Why is Android supply-chain security important?
Gone are the days when a smartphone is just a phone with a camera that you can use to play games, listen to music, and watch movies. A modern smartphone is almost always connected to the internet (thanks to mobile data plans getting cheaper and cheaper) and runs productivity and enterprise apps so you can do actual work on it.
Furthermore, smartphones have a mobile number that is then tied to online identities, either as part of two-factor authentication (2FA) or for checking the validity of an account. Aside from SMS-based 2FA, authentication apps used in corporate authentication systems are also done using smartphones apps.
What should we do?
As Android phone users, if the smartphone is so important to our day-to-day tasks, shouldn’t we be more aware of the provenance of the components and software running in our smartphones?
Second, shouldn’t smartphone vendors exercise greater due diligence in sourcing their devices, deal only with vetted OEMs, and require product traceability and an SBOM?
Third, as infosec professionals, shouldn’t we review and vet which brand and models are acceptable before allowing enterprise and authentication apps to be installed on them?
These are the questions that we need to ask ourselves as there is currently no specific guideline or certification body to ascertain the integrity of Android smartphones and their firmware. We need to apply various levels of vendor and device accreditation depending on risk appetite to make sure that all devices are purchased from reputable brands who secure their supply chains and vet their suppliers.

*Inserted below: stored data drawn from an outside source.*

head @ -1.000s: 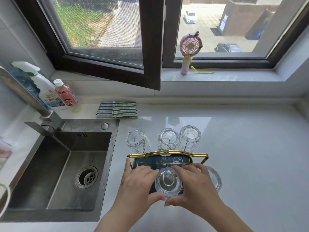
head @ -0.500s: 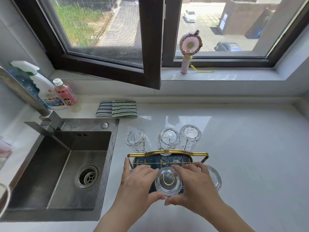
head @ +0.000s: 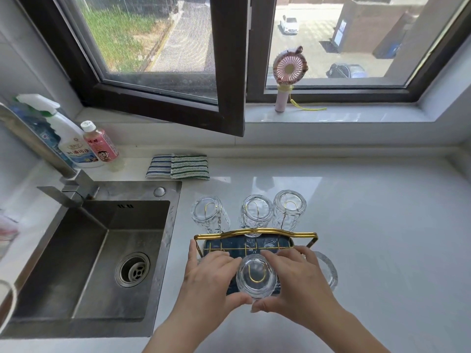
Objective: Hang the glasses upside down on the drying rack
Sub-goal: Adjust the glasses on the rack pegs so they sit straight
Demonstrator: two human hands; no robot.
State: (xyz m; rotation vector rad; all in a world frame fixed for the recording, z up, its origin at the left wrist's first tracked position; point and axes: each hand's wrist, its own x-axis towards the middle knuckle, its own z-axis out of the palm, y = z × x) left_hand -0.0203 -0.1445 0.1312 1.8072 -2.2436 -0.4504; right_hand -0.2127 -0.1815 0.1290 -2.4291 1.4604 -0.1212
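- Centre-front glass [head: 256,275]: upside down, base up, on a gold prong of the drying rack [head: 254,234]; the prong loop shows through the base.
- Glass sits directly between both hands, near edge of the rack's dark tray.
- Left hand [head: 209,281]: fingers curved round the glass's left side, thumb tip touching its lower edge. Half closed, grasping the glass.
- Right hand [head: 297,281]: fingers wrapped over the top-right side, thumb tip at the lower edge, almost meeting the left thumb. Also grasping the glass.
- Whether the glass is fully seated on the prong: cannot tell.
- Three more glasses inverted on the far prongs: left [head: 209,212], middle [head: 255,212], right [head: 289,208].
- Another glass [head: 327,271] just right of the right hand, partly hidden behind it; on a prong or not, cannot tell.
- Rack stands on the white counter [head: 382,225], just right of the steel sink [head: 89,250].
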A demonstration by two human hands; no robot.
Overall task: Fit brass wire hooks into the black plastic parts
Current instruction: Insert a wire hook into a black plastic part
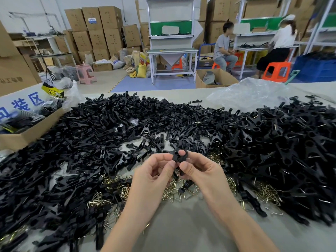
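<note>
A small black plastic part (177,156) is pinched between both hands above the table's middle. My left hand (154,174) grips its left side with thumb and forefinger. My right hand (198,170) holds its right side, fingertip over the round top. Whether a hook sits in it is hidden by my fingers. Loose brass wire hooks (174,192) lie scattered on the table under and around my hands. A huge heap of black plastic parts (101,128) covers the table to the left and back, and another heap (283,150) with wires showing lies on the right.
An open cardboard box (27,131) with dark goods stands at the left edge. A crumpled clear plastic bag (249,95) lies at the back right. Bare grey table (181,230) shows between my forearms. Two seated people work at benches far behind.
</note>
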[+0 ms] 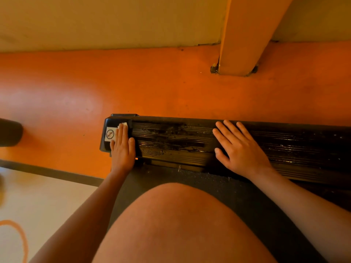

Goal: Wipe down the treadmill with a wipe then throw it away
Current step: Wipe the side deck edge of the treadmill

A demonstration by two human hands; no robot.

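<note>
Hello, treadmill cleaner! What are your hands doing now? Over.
Left hand flat, pressing wipe onto end cap. Right hand flat on side rail. Nothing blocking.

The treadmill's side rail [171, 141] is black, finely ribbed along its length and glossy, with wet-looking streaks and dull smeared patches at mid-frame. Its end cap [108, 123], at the left, looks like smooth, shiny black plastic and carries a white, paper-like sticker [110, 134]. The wipe [122, 125] is white and crumpled. The belt [190, 179] is dark, matt and grainy. The orange floor [171, 88] is smooth with a soft sheen.
</note>
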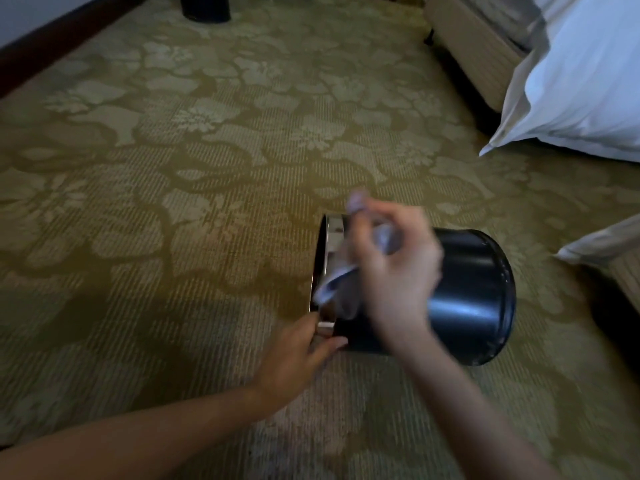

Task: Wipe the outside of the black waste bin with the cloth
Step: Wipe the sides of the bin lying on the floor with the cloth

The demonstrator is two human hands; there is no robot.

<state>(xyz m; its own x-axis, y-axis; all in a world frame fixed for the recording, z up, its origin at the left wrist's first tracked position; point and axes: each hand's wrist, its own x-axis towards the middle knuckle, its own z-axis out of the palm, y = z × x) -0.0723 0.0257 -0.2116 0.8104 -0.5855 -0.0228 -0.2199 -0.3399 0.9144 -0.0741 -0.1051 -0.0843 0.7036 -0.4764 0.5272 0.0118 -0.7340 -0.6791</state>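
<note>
Nearest the camera, two bare forearms reach forward from the bottom edge over the patterned carpet (173, 202). The left hand (298, 355) is at the open end of the black waste bin (474, 289), thumb on top and fingers below, pinching the rim where a shiny metal band (334, 233) runs round it. Just beyond, the right hand (398, 271) is over the bin's wall, blurred, with its fingers curled round a pale cloth (330, 287). One end of the cloth sticks up above the knuckles and the other trails down across the metal band.

The bin lies on its side on the carpet, mouth to the left and base to the right. A white fabric corner (602, 244) shows at the right edge near the base. Further off on the right, a white pillow (581, 81) rests against a bed base (471, 39). At the far top a second dark round container (204, 6) stands on the carpet, near a dark skirting board (52, 43).
</note>
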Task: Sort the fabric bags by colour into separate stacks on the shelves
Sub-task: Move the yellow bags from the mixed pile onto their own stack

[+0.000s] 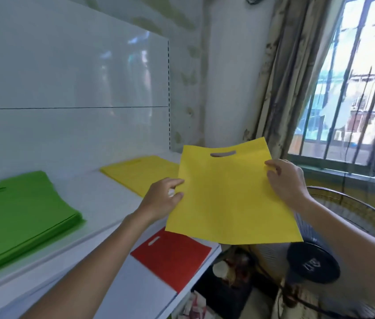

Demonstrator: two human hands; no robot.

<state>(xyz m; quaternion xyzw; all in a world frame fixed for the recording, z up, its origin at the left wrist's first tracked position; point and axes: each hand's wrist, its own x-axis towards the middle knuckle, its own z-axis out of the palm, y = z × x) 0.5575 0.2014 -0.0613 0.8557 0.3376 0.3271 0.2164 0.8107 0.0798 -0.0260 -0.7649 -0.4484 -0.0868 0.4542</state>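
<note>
The left hand pinches the left edge of a yellow fabric bag, thumb on top and fingers curled under it. The right hand pinches the bag's right edge near its top, fingertips folded onto the cloth. Between them the bag is held flat and slightly tilted in the air, off the right end of the upper shelf. It is a smooth, matte, non-woven rectangle with a slot handle cut near its top edge.

On the upper shelf, at its right end against the back panel, lies a flat yellow stack. A thicker green stack sits well apart to the left, its edges fanned towards the shelf's front edge. On the lower shelf, near its right corner, lies a red bag with the same slot handle.

The shelves are glossy white with a white back panel. To the right stand a wire-guarded electric fan, a patterned curtain and a barred window.
</note>
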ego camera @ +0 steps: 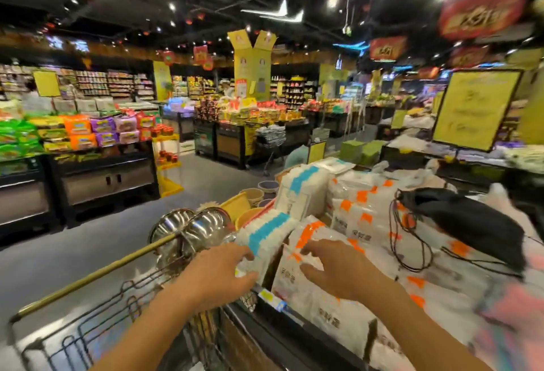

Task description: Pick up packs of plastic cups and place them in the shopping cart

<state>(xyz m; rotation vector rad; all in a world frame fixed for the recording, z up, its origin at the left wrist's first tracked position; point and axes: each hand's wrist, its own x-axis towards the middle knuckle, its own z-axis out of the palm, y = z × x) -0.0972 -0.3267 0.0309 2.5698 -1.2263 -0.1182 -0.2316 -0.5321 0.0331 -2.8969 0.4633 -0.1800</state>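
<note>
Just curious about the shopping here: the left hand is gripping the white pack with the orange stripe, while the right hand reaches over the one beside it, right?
Not quite. The head view shows the left hand gripping the white pack with the blue stripe, not orange. The right hand does reach over the orange-marked pack beside it.

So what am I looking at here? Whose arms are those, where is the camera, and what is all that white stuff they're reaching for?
There is no machine here: the arms belong to a person, and the single picture comes from a wide-angle camera worn on their head, looking forward and down. That is why the shop bends at the edges.

The left hand grips a white pack with a blue stripe, thumb under it and fingers over its top. The right hand is spread open over a white pack with orange marks, holding nothing.

These packs lie in a heap on a display stand, along with a black drawstring bag. To the left stand shiny steel bowls and a wire rack. Behind are supermarket shelves.
</note>
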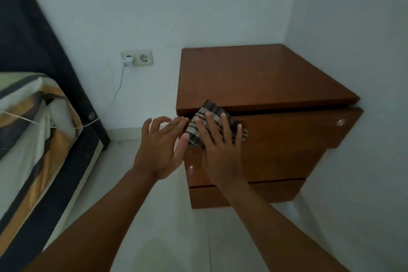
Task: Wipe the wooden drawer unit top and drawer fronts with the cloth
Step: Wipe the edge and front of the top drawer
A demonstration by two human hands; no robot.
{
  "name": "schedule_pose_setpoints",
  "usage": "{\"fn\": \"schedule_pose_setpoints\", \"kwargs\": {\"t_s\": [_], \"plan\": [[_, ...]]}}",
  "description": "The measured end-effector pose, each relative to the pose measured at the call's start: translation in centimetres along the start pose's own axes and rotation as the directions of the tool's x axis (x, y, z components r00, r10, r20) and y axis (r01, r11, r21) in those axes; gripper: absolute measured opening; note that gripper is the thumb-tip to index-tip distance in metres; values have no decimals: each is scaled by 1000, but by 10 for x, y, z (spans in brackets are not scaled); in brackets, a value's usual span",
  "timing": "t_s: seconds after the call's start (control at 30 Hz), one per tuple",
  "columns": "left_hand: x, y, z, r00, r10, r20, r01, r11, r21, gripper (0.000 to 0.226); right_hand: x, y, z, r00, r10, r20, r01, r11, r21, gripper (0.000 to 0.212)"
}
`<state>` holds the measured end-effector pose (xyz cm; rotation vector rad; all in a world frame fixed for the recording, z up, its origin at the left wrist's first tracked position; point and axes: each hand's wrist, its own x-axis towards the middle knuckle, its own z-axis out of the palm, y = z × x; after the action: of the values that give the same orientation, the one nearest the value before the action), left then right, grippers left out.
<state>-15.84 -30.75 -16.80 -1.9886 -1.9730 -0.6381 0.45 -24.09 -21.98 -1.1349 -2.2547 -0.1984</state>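
Pressing the cloth, corner up, on upper drawer front, right hand spread (left hand open).

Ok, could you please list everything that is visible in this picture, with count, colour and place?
brown wooden drawer unit: 1, brown, in the room corner, right
round metal knobs: 2, silver, on the unit's front
checked fabric cloth: 1, dark and beige, on the upper drawer front
double plastic wall socket: 1, white, on the wall left of the unit
plug with thin cable: 1, white, in the socket's left outlet
striped bedding: 1, yellow, grey and white, far left
dark bed frame: 1, navy, along the bedding
tiled floor: 1, white, below
left hand: 1, fingers spread, beside the cloth
right hand: 1, flat, pressing the cloth
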Motion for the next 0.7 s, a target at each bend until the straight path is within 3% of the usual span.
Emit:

Government bodies can also help encourage manufacturers and retailers by creating schemes that highlight products that are compliant to secure manufacturing and development practices. For example, Singapore and Finland have a Cybersecurity Labeling Scheme that offers a simplified overview of a product’s cybersecurity resilience through a four-level rating that involves checks on basic security, developer’s declaration of conformance, third-party assessment, and penetration testing. While the current implementation only covers internet-of-things (IoT) devices such as routers and IP cameras, a similar scheme can be extended to cover smartphones.
As of today, rogue suppliers can remain hidden and continue their unethical business practices because there is no visibility over these. And because there is no visibility, accountability is difficult to enforce. Increasing visibility through product traceability, an SBOM, and even government-supported assessment schemes will effectively narrow the window of opportunity for these rogue suppliers to hide.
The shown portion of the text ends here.